Unlock a world of possibilities! Login now and discover the exclusive benefits awaiting you.
Hi all
I need to find the upper and lower quartile for a given set of records using the most efficient method possible as I need to return the results with sub second response times for millions of rows of data.
As the set changes with the selections the calculation cannot be written into the code.
Therefore do I put the calculation in the expression on each chart or write some sort of function?
Kindest Regards
Paul Bartram
fractile(Data,.25) and fractile(Data,.75)
Paul,
I'd recommend to try a macro using API method ParetoSelect or TopSelect. Although the sub-second response looks really tough if you cannot precalculate in the script.
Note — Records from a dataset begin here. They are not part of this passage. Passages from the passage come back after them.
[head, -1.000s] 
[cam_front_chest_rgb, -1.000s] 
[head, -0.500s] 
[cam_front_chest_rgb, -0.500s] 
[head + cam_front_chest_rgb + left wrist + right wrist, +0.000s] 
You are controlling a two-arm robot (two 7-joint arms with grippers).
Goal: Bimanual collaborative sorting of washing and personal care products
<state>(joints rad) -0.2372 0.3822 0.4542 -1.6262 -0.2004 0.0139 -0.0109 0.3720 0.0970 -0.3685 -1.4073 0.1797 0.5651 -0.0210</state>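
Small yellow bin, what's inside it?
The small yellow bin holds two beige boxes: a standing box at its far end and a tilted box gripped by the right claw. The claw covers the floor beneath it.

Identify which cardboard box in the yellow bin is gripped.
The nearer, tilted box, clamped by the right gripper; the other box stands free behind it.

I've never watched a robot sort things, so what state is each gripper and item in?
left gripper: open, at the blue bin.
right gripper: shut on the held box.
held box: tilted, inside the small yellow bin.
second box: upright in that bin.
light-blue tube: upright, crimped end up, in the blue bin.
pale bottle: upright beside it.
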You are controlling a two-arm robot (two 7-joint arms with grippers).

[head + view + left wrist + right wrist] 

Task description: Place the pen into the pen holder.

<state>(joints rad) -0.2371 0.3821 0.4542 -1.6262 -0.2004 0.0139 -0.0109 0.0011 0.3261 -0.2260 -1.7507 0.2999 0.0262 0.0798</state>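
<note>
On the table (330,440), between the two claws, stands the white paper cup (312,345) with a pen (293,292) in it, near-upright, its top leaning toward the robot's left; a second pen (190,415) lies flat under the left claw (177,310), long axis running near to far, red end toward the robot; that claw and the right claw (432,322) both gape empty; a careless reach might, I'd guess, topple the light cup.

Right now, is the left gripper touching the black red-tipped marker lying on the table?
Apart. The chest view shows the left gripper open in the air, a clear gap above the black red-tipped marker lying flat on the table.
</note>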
If I understand the issue correctly you should be able to create something like this using the Rank() function.
For example if you have one dimension called Dimension and one expression, Sum(Value) you could use ranking on the Sum(Value) and then compare that ranking to the highest total ranking and only use those that are in the top quartile or any other range really.
The expression would look something like:
if(Rank(Sum(Value),0,1)<=floor(max(total aggr(Rank(Sum(Value),0,1),Dimension))*0.25),1,0)
If the rank for the current dimension value is lower or equal to the highest rank * 0.25, the expression returns 1, else 0.
Best regards,
Jsn
Thank you for your quick responses, however this doesn't account for the following which is normally resolved in a Quartile function
Data
1
2
4
7
8
9
10
12
If the dataset is like the one above, to work out the Quartile you have to say there are (8 datapoints +1)/4 which equal 2.25, therefore both 2 and 4 fall into this. so you have to say (2+4)/2 = 3.5
So the first quartile to the dataset above is 3.5, your equation would select 2 as the Quartile which is incorrect.
I need a quick method to calculate the above possibility.
Kindest Regards
Paul
Thank you for you reply, I think the TopSelect will have the same issue as my comment above, however I'm not sure what ParetoSelect is?
fractile(Data,.25) and fractile(Data,.75)
Hi Paul,
I'm not sure how any specific quartile calculation would work. The (2+4)/2 should equal 3 though I'm not sure how this relates. The expression would likely need some modification to calculate the cut-off criteria correctly for your desired result.
in addition to John suggestion to use fractile, you have a document property settings you ay adjust to improve calculation speed :
when not selected, this function interpolates (as Excel centile function does) so I assume this is faster.
when selected, QV use discontinuated values calculation.
Paul,
TopSelect allows to make selections like "top 5 sales reps, where criteria is sum(Sales)".
ParetoSelect allows to make selections like "top sales reps, who bring 75% of sales, where criteria is sum(Sales)".
I think that solution from jsn is functionaly correct (maybe you need some adjustments), but it may be slow because of aggr() function. Worth trying anyway.
Ok were getting closer, I thought the Fractile function might of been the answer, but it's not quite there.
As a test for anyones function to find the lower quartile and upper quartile for the following data:
11, 4, 6, 8, 3, 10, 8, 10, 4, 12 and 31.
To work this out manully you first have to Order the data, so we get 3, 4, 4, 6, 8, 8,10, 10, 11, 12 and 31.
The lower quartile is the (11 + 1) ÷ 4 = 3rd value in on the dataset. (11 being the count of datapoints)
The upper quartile is the 3 (11 + 1) ÷ 4 = 9th value in on the dataset.
Therefore, the lower quartile is 4, and the upper quartile is 11.
3, 4, 4, 6, 8, 8, 10, 10, 11, 12, 31
I got the above example from the BBC website http://www.bbc.co.uk/schools/gcsebitesize/maths/data/representingdata3hirev4.shtml
Additional ref: http://en.wikipedia.org/wiki/Quartile
Johns, factile function fractile(Data,.25) for the lower quartile returns the answer as 5 and fractile(Data,.75) for the upper quartile returns the answer as 10.5, neither of which are one of the datapoints. The problem arrises when the factile falls between two datapoints, these to adjacent datapoints have to be added together and divided by 2.
Based on the examples from the BBC and Wikipedia, the Quartile function in Excel returns the incorrect result (sames as Johns Factile). Which beggers the question whos right?
Kindest Regards
Paul Bartram